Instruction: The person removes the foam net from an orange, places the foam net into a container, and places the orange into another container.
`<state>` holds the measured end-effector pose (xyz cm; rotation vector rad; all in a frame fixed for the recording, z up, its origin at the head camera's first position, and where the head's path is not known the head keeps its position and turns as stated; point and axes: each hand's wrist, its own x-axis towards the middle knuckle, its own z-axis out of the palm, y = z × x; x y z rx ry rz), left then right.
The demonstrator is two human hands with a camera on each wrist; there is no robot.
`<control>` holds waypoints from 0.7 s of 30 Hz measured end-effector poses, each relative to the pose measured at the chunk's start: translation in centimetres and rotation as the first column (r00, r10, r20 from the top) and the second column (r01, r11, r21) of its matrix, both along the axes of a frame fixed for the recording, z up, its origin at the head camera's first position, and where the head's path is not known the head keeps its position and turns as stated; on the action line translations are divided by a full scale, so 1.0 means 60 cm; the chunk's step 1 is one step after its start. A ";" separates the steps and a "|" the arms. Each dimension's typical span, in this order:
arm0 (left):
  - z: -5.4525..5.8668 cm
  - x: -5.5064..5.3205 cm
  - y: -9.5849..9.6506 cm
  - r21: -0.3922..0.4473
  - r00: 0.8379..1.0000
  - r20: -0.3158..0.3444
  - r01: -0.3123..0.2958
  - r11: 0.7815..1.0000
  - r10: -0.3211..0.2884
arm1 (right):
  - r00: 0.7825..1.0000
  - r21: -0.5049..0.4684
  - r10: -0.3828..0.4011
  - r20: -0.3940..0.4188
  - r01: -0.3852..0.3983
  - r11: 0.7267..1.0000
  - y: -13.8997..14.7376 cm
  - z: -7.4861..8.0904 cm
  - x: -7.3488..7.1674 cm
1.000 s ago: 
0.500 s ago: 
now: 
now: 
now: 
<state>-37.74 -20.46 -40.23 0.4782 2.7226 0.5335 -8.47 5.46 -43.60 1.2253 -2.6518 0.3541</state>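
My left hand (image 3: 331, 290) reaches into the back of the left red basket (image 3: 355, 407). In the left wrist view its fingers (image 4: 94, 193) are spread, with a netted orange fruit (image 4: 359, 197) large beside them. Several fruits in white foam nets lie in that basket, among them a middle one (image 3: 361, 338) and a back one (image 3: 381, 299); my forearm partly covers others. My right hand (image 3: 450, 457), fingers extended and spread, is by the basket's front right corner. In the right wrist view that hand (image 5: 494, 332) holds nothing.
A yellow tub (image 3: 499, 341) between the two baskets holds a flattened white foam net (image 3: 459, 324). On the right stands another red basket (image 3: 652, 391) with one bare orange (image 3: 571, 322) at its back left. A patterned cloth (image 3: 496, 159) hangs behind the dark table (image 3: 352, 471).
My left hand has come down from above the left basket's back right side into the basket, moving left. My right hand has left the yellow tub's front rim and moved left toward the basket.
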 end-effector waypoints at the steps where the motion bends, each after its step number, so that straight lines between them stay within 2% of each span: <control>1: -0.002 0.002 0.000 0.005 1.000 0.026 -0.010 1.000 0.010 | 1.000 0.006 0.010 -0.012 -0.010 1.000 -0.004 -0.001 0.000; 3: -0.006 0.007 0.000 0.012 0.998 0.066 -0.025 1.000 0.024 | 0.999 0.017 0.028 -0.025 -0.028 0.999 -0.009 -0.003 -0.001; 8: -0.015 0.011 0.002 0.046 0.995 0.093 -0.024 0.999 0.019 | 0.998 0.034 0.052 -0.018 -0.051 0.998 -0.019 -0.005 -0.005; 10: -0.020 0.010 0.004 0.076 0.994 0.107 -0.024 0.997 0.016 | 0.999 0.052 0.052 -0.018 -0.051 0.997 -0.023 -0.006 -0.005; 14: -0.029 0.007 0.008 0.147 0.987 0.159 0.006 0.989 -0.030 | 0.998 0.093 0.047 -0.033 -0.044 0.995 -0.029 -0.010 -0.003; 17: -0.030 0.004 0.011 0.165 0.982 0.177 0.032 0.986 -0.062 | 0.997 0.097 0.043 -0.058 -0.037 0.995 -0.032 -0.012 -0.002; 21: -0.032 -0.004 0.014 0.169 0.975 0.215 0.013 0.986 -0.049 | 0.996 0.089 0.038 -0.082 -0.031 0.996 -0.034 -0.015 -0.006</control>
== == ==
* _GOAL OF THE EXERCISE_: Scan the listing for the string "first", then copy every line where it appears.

* _RESULT FOR THIS EXERCISE_:
`<state>` holds the measured end-effector pose (xyz cm; rotation vector rad; all in a frame fixed for the recording, z up, its origin at the head camera's first position, and where the head's path is not known the head keeps its position and turns as stated; point and axes: each hand's wrist, its own x-axis towards the middle knuckle, its own z-axis out of the palm, y = z × x; x y z rx ry rz), left then right.
`<control>` holds waypoints from 0.7 s of 30 Hz measured end-effector poses, each relative to the pose measured at the chunk's start: translation in centimetres and rotation as the first column (r00, r10, r20 from the top) and the second column (r01, r11, r21) of its matrix, both along the axes of a frame fixed for the recording, z up, its origin at the head camera's first position, and where the head's path is not known the head keeps its position and turns as stated; on the action line translations are divided by a full scale, so 1.0 means 60 cm; the chunk's step 1 is one step after its start. A ";" separates the steps and a "|" the arms. Each dimension's typical span, in this order:

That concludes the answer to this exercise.